Yesterday, Western Digital announced a breakthrough in microwave-assisted magnetic recording (MAMR) that completely took the storage industry by surprise. The takeaway was that Western Digital would be using MAMR instead of HAMR for driving up hard drive capacities over the next decade. Before going into the specifics, it is beneficial to have some background on the motivation behind MAMR.

​Hard drives may be on the way out for client computing systems, but, they will continue to be the storage media of choice for datacenters. The Storage Networking Industry Association has the best resources for identifying trends in the hard drive industry. As recently as last year, heat-assisted magnetic recording (HAMR) was expected to be the technology update responsible for increasing hard drive capacities.


Slide Courtesy: Dr.Ed Grochowski's SNIA 2016 Storage Developer Conference Presentation 
'The Magnetic Hard Disk Drive: Today’s Technical Status and Its Future' (VideoPDF)

Mechanical Hard Drives are Here to Stay

One of the common misconceptions amongst readers focused on consumer technology relates to flash / SSDs rendering HDDs obsolete. While using SSDs over HDDs is definitely true in the client computing ecosystem, it is different for bulk storage. Bulk storage in the data center, as well as the consumer market, will continue to rely on mechanical hard drives for the foreseeable future.

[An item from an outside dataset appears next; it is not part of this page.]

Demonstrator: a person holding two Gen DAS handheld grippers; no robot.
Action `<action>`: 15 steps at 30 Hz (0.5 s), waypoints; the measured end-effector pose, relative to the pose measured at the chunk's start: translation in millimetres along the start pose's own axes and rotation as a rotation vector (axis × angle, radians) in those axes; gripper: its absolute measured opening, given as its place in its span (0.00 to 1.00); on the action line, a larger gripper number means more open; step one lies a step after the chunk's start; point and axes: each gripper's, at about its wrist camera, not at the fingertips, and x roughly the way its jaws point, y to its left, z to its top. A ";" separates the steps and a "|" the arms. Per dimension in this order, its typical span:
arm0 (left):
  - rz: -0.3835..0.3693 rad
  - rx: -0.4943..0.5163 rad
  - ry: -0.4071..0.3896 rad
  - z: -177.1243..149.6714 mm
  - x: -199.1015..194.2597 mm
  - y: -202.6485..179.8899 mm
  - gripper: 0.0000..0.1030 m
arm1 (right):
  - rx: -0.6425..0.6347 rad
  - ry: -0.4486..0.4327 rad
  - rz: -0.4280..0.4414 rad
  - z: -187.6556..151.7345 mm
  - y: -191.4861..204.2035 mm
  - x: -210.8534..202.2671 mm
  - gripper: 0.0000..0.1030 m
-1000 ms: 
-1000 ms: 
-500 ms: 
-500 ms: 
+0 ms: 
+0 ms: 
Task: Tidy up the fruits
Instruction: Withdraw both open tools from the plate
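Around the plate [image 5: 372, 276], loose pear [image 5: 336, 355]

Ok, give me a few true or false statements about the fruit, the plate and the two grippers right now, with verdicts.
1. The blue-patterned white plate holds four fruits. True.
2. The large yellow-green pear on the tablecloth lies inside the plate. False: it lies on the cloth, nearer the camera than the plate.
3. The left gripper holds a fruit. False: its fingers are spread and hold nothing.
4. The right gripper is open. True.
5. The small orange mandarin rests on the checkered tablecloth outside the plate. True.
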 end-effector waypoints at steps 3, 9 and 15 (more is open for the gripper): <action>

The main reason lies in the 'Cost per GB' metric.

Home consumers are currently looking at drives to hold 10 TB+ of data, while datacenters are looking to optimize their 'Total Cost of Ownership' (TCO) by cramming as many petabytes as possible in a single rack. This is particularly prevalant for cold storage and archival purposes, but can also expand to content delivery networks. Western Digital had a couple of slides in their launch presentation yesterday that point towards hard drives continuing to enjoy this advantage, thanks to MAMR being cost-effective.

Despite new HDD technology, advancements in solid state memory technology are running at a faster pace. As a result SSD technology and NAND Flash have ensured that performance enterprise HDDs will make up only a very minor part of the total storage capacity each year in the enterprise segment.

The projections presented by any vendor's internal research team always need to be taken with a grain of salt, but given that SanDisk is now a part of Western Digital the above market share numbers for different storage types seem entirely plausible.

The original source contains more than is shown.